Requirement: Take the data from its first line. Print each line exactly until the line containing "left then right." has been printed too.

Supplied data:
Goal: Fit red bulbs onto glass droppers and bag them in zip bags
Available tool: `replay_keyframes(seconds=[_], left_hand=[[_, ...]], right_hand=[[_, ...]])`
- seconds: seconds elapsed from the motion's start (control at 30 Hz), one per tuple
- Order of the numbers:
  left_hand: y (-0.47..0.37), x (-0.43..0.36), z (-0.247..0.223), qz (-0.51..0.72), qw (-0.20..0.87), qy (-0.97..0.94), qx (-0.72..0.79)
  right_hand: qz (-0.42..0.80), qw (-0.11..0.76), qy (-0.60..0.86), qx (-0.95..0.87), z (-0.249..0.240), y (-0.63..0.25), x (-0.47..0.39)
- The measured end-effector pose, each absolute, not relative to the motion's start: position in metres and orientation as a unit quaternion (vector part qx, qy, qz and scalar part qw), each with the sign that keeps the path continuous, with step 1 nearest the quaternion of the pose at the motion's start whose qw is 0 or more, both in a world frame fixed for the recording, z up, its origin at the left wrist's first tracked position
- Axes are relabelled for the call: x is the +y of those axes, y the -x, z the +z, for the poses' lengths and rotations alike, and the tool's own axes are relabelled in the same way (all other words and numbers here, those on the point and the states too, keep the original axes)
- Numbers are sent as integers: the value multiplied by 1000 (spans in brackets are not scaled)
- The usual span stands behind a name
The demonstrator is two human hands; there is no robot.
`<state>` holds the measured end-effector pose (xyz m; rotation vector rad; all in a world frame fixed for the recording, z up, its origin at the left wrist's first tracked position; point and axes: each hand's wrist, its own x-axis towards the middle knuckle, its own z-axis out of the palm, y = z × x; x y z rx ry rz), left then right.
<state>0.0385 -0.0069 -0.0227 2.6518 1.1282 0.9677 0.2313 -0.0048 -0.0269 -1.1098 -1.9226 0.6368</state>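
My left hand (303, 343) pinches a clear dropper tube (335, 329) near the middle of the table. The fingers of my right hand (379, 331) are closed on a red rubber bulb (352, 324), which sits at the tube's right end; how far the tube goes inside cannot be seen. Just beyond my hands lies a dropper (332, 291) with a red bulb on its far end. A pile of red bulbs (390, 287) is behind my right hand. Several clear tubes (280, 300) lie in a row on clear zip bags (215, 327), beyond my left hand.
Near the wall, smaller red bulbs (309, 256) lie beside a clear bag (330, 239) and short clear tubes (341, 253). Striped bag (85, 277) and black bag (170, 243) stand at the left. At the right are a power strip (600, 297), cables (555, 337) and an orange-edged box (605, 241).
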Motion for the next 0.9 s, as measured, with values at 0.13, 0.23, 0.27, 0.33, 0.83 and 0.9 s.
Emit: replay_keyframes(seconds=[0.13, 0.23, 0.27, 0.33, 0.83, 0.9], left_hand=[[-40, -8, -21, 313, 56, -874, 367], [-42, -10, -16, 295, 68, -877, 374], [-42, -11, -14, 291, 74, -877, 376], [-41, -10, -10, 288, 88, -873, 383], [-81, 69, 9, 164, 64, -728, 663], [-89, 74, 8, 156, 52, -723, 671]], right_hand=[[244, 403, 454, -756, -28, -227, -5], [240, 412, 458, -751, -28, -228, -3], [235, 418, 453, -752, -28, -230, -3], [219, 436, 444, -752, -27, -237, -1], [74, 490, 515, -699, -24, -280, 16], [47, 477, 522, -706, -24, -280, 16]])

Response to the task:
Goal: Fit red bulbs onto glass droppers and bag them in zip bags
Available tool: `replay_keyframes(seconds=[_], left_hand=[[_, ...]], right_hand=[[_, ...]])`
- seconds: seconds elapsed from the motion's start (control at 30 Hz), one per tuple
- Order of the numbers:
  left_hand: y (-0.47..0.37), x (-0.43..0.36), z (-0.247..0.223), qz (-0.51..0.72), qw (-0.20..0.87), qy (-0.97..0.94), qx (-0.72..0.79)
  right_hand: qz (-0.42..0.80), qw (-0.11..0.76), qy (-0.60..0.86), qx (-0.95..0.87), z (-0.249..0.240), y (-0.63..0.25), x (-0.47..0.39)
- The measured end-effector pose, each absolute, not relative to the motion's start: position in metres and orientation as a unit quaternion (vector part qx, qy, qz and scalar part qw), each with the sign that keeps the path continuous, with step 1 nearest the quaternion of the pose at the motion's start whose qw is 0 or more, both in a world frame fixed for the recording, z up, its origin at the left wrist's first tracked position
- Axes are relabelled for the call: x is the +y of those axes, y the -x, z the +z, for the poses' lengths and rotations alike, and the tool's own axes are relabelled in the same way (all other words and numbers here, those on the point and the states too, keep the original axes)
- Numbers are sent as integers: the value multiplied by 1000 (spans in brackets are not scaled)
- The usual span stands behind a name
The demonstrator is two human hands; there is no robot.
`<state>` holds the measured end-effector pose (xyz m; rotation vector rad; all in a world frame fixed for the recording, z up, its origin at the left wrist's first tracked position; point and axes: each hand's wrist, its own x-axis towards the middle knuckle, its own z-axis out of the palm, y = z × x; x y z rx ry rz), left then right.

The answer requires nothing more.